Regional Trend Factors
The next proposed change to the benchmarking methodology is also moving regional trend factors into the first contract. Currently, CMS moves from a 100% national trend (or annual inflation) update to a 100% regional trend in the second contract. CMS is proposing to move to a blended regional and national trend for all years. The proposed blend is based on the penetration of the ACO in its region. If 20% of the Medicare fee-for-service beneficiaries in the ACO’s region are assigned to the ACO, then the trend update would be 80% regional trend and 20% national trend. CMS gives 2 reason for the blend. First, CMS has long sought to find ways to reward ACOs in regions where trend increases less than the national rate. This continues that attempt. Second, CMS is trying to solve the circularity problem of including ACOs in its own region trend. As ACOs drive down costs for their aligned beneficiaries, they are also driving down costs in their region and thus lowering their own regional adjustment. This effect can be large for rural ACOs that serve a high proportion of a county’s beneficiaries.

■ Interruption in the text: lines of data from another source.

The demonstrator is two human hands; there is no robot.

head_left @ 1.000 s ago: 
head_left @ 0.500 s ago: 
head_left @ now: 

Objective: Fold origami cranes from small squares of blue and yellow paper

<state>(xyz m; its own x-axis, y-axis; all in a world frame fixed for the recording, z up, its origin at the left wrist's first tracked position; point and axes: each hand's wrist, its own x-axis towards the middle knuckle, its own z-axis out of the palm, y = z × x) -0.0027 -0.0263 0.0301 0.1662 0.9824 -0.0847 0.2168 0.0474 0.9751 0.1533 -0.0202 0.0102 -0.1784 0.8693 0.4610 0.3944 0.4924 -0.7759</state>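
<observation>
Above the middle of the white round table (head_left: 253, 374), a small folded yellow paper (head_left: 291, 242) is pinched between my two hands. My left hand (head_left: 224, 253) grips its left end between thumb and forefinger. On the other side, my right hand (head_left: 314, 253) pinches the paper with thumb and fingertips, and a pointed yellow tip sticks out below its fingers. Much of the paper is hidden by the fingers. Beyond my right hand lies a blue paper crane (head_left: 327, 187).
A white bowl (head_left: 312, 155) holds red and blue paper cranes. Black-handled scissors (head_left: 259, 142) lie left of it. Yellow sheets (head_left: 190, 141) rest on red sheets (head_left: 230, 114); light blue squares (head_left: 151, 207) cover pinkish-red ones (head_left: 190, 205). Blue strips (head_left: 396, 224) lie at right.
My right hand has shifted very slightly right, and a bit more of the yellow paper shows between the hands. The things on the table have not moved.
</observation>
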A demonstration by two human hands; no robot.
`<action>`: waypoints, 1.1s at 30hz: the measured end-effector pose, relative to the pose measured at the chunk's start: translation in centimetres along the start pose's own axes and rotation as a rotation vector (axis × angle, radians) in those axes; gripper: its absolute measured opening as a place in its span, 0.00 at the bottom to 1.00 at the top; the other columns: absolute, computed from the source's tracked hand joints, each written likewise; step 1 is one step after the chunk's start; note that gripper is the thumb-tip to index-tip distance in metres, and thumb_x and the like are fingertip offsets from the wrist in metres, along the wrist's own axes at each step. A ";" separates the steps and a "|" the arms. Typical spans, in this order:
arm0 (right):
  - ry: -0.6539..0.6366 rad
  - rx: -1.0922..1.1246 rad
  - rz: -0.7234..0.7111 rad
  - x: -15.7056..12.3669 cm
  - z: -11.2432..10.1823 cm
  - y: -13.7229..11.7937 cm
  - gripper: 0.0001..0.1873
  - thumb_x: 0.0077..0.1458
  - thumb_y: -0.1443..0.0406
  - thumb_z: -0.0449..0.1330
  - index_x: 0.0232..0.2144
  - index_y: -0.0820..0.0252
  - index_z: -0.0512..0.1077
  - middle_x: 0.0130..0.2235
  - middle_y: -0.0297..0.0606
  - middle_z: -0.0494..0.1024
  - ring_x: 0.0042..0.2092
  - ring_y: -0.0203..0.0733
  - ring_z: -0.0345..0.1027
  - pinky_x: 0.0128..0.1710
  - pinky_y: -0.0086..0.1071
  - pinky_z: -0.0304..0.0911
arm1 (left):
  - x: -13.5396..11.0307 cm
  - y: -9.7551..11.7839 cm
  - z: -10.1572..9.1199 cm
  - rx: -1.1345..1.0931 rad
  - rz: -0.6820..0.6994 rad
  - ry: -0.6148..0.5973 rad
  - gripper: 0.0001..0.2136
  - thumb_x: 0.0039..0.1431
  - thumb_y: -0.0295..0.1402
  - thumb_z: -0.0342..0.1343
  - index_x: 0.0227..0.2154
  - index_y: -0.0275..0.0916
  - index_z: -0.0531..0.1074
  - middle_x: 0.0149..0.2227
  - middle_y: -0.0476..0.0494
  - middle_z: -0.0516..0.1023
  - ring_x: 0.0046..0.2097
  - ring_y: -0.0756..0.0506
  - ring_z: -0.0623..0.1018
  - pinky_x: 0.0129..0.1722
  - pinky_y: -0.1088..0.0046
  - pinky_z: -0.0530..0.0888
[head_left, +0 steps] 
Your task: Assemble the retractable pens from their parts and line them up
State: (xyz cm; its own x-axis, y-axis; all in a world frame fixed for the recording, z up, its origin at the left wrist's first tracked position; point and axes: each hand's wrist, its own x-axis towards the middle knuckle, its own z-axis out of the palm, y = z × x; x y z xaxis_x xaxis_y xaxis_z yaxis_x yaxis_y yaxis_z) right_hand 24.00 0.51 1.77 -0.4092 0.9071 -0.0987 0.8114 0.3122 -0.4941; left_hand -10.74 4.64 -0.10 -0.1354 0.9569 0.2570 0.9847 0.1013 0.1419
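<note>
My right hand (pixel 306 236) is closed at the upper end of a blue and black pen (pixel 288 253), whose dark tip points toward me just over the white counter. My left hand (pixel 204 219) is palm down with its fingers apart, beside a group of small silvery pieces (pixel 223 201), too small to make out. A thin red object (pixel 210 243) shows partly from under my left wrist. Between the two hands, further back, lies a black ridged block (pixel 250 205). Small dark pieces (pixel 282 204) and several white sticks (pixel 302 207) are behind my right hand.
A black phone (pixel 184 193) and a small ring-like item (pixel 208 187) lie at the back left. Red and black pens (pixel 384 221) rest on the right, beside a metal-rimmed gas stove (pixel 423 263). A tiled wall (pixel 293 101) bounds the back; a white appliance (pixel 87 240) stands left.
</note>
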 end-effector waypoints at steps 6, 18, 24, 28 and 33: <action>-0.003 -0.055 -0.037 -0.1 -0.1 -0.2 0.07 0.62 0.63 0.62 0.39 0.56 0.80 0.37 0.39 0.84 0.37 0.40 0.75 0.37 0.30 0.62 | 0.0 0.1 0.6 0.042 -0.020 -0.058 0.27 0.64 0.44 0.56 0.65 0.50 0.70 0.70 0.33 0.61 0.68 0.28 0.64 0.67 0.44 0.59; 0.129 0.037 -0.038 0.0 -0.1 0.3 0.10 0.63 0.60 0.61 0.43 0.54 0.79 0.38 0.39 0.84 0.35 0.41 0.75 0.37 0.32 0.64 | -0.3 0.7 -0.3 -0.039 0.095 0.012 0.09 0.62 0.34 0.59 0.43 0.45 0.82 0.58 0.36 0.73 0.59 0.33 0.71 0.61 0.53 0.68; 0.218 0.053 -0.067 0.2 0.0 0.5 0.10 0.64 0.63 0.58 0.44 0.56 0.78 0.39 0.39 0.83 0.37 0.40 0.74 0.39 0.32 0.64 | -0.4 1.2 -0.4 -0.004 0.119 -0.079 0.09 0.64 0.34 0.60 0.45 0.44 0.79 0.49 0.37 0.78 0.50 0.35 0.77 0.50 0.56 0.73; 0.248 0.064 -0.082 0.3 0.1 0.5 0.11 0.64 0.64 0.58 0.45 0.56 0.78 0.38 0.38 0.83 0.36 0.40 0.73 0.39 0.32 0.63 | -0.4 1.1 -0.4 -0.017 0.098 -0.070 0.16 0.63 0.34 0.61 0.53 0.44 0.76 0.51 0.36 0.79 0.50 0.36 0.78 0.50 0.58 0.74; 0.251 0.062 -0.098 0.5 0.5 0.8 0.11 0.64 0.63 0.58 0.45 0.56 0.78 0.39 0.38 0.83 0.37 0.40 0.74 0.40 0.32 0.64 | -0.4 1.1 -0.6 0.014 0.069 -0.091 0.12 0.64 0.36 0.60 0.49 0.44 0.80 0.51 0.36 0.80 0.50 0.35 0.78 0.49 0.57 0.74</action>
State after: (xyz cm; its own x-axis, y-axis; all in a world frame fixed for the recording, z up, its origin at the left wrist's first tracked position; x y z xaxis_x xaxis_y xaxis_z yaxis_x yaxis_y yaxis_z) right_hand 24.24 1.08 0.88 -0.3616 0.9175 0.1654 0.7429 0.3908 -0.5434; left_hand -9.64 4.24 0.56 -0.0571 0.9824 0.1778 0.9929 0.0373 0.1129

Unfortunately, we do not believe the blended trend addresses this problem. For example, consider a hypothetical ACO that has 20% market penetration and reduces costs by 5% in a region where trend went up 5% in the 80% of beneficiaries not assigned to the ACO. Under current methodology, the regional trend would be 4% for the region (5% x 80% + 0% x 20%). Under the proposed rule the regional trend would still be 4%, but it would only account for 80% of the trend (3.2%). National trend would make up the other 20%. If national trend is 3%, then we are actually at a lower trend than current policy for the ACO (4% x 80% + 3% x 20% = 3.8%). CMS captures 100% of the 1.2% of the savings generated by the ACO (the difference between the 5% cost reductions achieved by the ACO and the proposed blended trend of 3.8%) in addition to the share rate CMS receives on the rest of the savings. However, it is not the reduction in the actual share rate that is the most concerning part of this policy. An ACO must have 5000 members. This effectively means that rural ACOs will have a greater percentage of the savings they generate captured by CMS than urban ACOs. CMS has not proposed to do the straightforward thing of removing an ACO’s assigned beneficiaries from regional trend because of a concern about small numbers in some counties. This concern is easily addressed by expanding the region to contiguous counties.
Taken together, these proposals do make risk more appealing to an ACO by better measuring medical risk, reducing insurance risk, and reducing regulatory risk. We look forward to working with our partner physicians, the ACO community, and CMS to make these policies simpler and more predictable to create the best ACO program possible.